Work task: Produce the tally of lines in the material below that hold "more", without anything else.

Available data:
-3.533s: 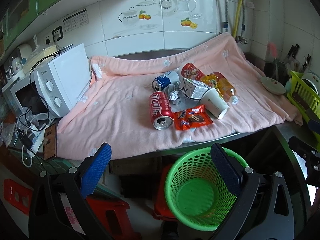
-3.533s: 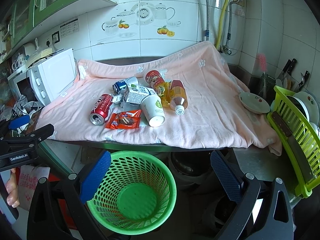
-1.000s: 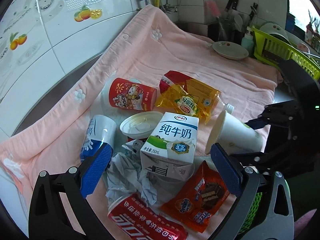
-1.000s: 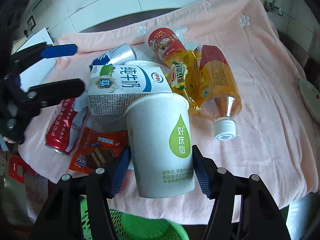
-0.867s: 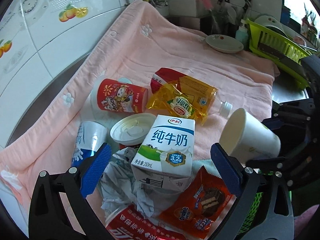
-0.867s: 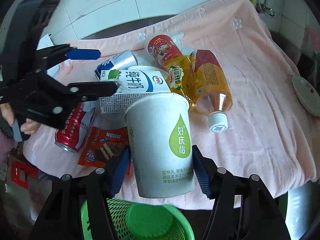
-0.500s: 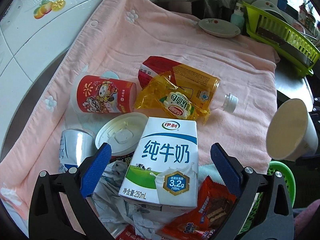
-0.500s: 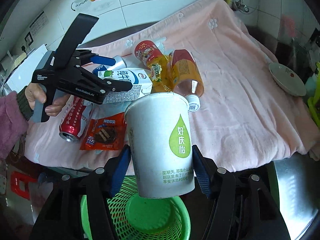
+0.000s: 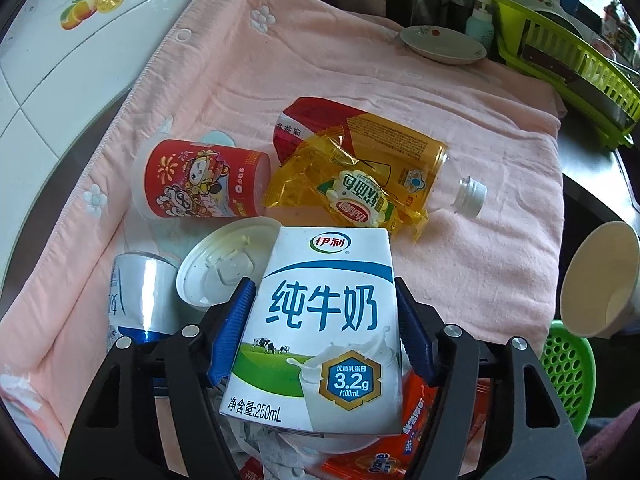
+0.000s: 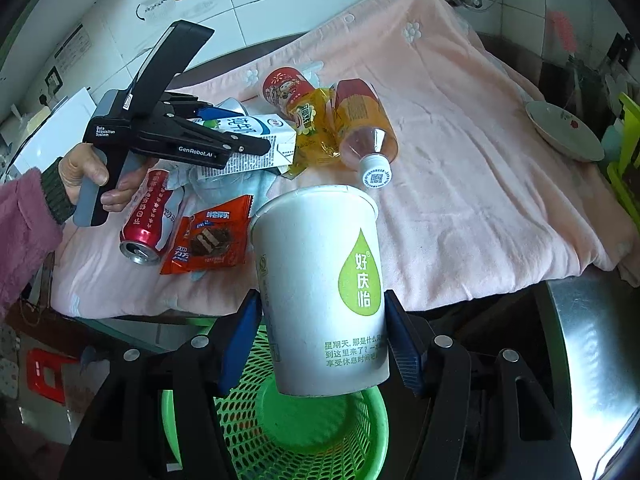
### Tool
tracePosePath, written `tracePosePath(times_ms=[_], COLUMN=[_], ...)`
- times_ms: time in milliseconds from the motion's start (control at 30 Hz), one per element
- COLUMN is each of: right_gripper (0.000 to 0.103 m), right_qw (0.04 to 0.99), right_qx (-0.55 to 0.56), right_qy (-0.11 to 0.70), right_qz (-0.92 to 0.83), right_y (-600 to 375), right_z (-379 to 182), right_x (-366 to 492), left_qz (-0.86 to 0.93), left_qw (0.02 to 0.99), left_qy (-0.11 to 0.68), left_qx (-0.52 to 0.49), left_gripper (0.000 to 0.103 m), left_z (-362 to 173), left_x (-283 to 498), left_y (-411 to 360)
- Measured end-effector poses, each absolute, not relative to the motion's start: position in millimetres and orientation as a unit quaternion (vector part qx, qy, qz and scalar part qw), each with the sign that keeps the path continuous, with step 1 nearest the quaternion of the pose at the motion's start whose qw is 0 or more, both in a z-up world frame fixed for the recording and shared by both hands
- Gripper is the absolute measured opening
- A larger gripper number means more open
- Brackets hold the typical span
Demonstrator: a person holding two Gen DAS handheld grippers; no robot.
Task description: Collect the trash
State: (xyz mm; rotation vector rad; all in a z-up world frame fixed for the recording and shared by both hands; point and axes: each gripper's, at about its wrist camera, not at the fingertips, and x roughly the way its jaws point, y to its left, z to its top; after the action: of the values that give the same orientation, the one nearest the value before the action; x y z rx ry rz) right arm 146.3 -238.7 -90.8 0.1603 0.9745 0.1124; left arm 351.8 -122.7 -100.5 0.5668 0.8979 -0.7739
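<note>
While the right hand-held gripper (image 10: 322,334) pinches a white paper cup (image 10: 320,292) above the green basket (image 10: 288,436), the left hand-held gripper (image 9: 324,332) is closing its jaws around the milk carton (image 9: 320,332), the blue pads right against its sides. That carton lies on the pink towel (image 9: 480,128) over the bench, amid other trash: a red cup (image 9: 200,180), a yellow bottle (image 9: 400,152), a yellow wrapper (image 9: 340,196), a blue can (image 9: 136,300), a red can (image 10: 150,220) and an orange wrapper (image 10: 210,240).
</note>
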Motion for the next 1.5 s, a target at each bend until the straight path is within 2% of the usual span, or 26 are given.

Answer section: 2